Monday, Nov. 12, 1973
Acts of Man, Not God
Rampaging floods in India and Pakistan. A devastating drought in Africa. The disappearance of fish off the coast of Peru. These recent, widely reported phenomena all have something in common. Though they were triggered by nature, their magnitude was increased disastrously by man's trying to expand his food production without considering the ecological side effects.
On the Indian subcontinent, residents of the Himalayan foothills have been chopping down trees at a prodigious rate to get more cropland for the growing population. The deforestation was particularly apparent to Economist Lester R. Brown, an agricultural specialist with the Overseas Development Council in Washington, who has worked periodically in India for 20 years.
Brown found that the once forested areas in the foothills where the Indus, the Ganges and the other major river systems originate had been "heavily cleared." That brought disaster in August and September, when the subcontinent was hit by the heaviest monsoon rains in decades. "Upstream," Brown explains, "the forests that used to slow down and absorb water runoff were no longer there. The rate of runoff into rivers was therefore much faster." Thus rainfall that caused moderate flooding 20 years ago, this year inundated millions of acres of croplands in six Indian states and southern Pakistan.

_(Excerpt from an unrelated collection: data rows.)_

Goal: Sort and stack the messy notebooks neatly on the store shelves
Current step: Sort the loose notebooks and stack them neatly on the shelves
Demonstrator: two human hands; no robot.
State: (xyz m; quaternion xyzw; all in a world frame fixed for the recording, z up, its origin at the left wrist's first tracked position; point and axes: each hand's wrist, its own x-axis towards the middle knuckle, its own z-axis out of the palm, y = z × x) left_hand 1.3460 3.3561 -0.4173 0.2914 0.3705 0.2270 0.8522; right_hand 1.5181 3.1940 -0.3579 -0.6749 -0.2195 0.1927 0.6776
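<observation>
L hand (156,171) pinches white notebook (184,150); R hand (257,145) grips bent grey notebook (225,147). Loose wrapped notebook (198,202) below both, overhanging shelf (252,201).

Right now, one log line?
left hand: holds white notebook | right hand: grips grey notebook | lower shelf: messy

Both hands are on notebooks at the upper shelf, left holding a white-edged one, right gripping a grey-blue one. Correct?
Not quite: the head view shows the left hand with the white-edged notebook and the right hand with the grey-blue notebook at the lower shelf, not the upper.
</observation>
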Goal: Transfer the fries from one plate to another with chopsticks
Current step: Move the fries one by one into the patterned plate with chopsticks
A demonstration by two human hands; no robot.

Terrible Mistakes. In Africa, a five-year drought has parched the 2,600 mile-long "savannah belt," just south of the Sahara Desert. As a result, large portions of six African nations--Senegal, Mauritania, Upper Volta, Mali, Chad and Niger--now subsist mainly on international contributions of food (TIME, Sept. 3). Although man cannot be blamed for the lack of rain, a recent study by the U.S. Agency for International Development reports that the Africans' efforts to gain a better living from the potentially productive land have made a bad situation much worse.
Because the semiarid region is ecologically fragile, reports AID, "mistakes in the use of soil, water and vegetation are magnified." Trees have been cut down for fuel, savannah grass has been replaced by seasonal crops, and available ground water has been squandered. Most damaging of all, the inhabitants have allowed their huge herds of livestock to denude the land through overgrazing. These practices, combined with the drought, have killed off the natural vegetation and allowed the Sahara to creep southward--in some places, says AID, by "as much as 30 miles a year."
Peru's loss is in the sea, where the cold waters of the Peru (or Humboldt) Current once teemed with anchovies. Every year millions of tons of the sardine-like fish were caught and ground into fish meal, which was then sold abroad as a high-protein feed for livestock and poultry. About every seven years, though, the anchovy bonanza was interrupted for a few months when a mysterious flow of warm water overrode the cold current, causing the fish to disappear temporarily.
When the warm current returned late in 1971, however, it lingered on for more than a year. Result: the fish catch plummeted, and the Peruvian government banned most fishing last year to give the anchovies a chance to proliferate again. But when the fishermen were permitted to put out into the cold current again this spring, they came back to shore almost emptyhanded.
The virtual disappearance of the anchovies did not result entirely from the errant current, according to Fisheries Research Adviser C.P. Idyll. Writing in Scientific American, he places much of the blame on human greed. U.N. and Peruvian experts had long recommended that the fishing industry take no more than 10 million tons of anchovies a year; that catch would not prevent the fish population from reproducing itself annually. But in 1970 the fishermen caught a record 12 million tons, and almost 11 million in 1971. As a result, Idyll believes, the anchovy stocks are so depleted that they may take years to return to their original size--if they ever do.
Fortunately, there are solutions to these man-made disasters. India and Pakistan can, like China and Algeria, reforest their hills. The sub-Saharan nations of Africa can, with massive international help, copy the U.S.'s 1930s soil conservation program and reclaim their land. If the anchovies do return in great numbers, the Peruvians can strictly limit the yearly catch and still get fine harvests. But clearly, the first lesson is to understand--and respect--basic ecological realities. As Economist Lester Brown puts it: "If we are to get the food we need, we cannot put more stress on nature than she can stand."